Definitions of time.—The duration of local movement, which we measure by a given standard, is called “time.” And therefore time may be properly and adequately defined as the duration of local movement: Duratio motus. From this definition it immediately follows that where there is no movement there can be no time. Accordingly, there was no time before creation, as there was no movement. It follows also that the duration of created things, inasmuch as it expresses the permanence of those things in their own being, is not time; for it is of the essence of time to be successive, and there is no succession where there is no change, and no change without movement. Hence, when we say that contingent beings exist in time, we do not refer to their essence or substance as such, but to their successive modes of being, by which their duration acquires its accidental successivity.
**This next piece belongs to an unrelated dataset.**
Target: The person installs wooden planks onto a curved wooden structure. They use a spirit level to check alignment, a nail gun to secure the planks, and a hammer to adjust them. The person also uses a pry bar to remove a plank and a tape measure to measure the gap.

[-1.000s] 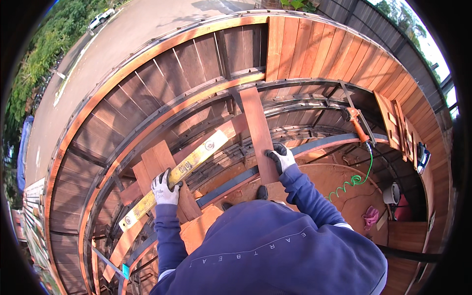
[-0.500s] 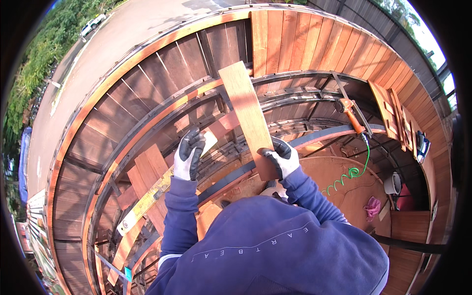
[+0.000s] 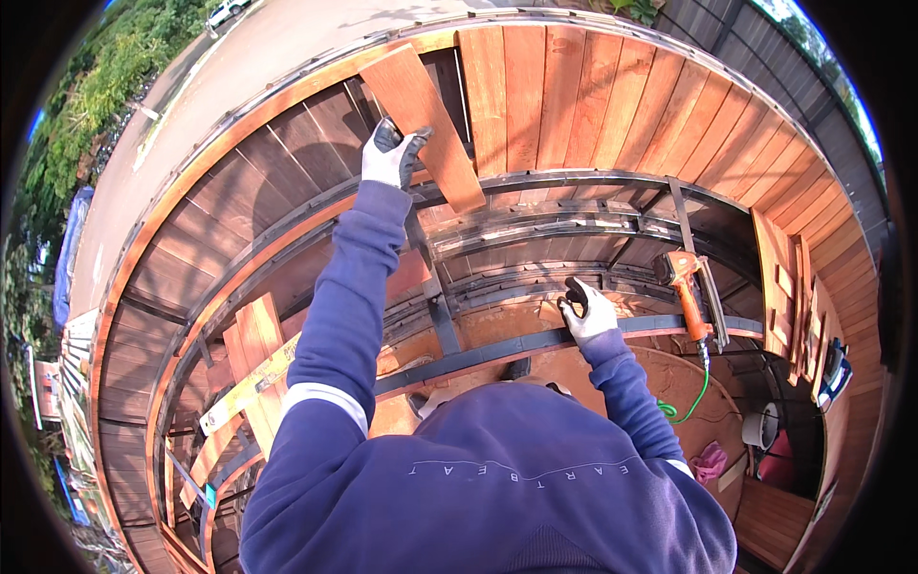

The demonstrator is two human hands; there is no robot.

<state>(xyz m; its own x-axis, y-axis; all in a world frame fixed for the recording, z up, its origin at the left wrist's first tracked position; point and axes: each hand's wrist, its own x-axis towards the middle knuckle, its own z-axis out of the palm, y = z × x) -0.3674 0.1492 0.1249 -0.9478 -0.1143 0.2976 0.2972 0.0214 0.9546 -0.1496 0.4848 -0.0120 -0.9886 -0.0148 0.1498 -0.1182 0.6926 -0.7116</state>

Were the whole world reduced to perfect stillness by impeding or suspending the actions and movements of all creatures, time would at the same instant cease to flow; for time is not the duration of things, but the duration of movement.
Time may be considered either as a relation or as a quantity. In fact, intervals of successive duration are, like distances, real relations; but when we think of the greater or less extent of space which can be measured with a given velocity between two correlated terms of time, these same intervals exhibit themselves under the form of continuous quantities.
Time, as a relation, is defined by S. Thomas and by all the ancients as Ratio prioris et posterioris motus—that is, as the link between the “before” and the “after” of any movement; and, as a quantity, it is defined as Numerus motus—that is, as a number arising from the mensuration of the movement. This movement is always local, as we have already intimated; for we cannot measure successive duration by any other kind of movement. Hence it is that the duration which is predicated of spiritual substances and of their operations differs in kind from our time. For, since such substances are not subjected to local movements, their duration cannot be measured in terms of space and velocity, as our time, but only in terms of intellectual movements, which have nothing common with the periodical revolutions from which we desume the measure of our days, years, and centuries. When we say that angels have existed for centuries, we measure the duration of their existence by a measure which is altogether extrinsic to them; and in the same manner we measure the duration of our own intellectual operations by a measure extrinsic to them—that is, by comparing it with the duration of some movement occurring in our bodies or in the surrounding world.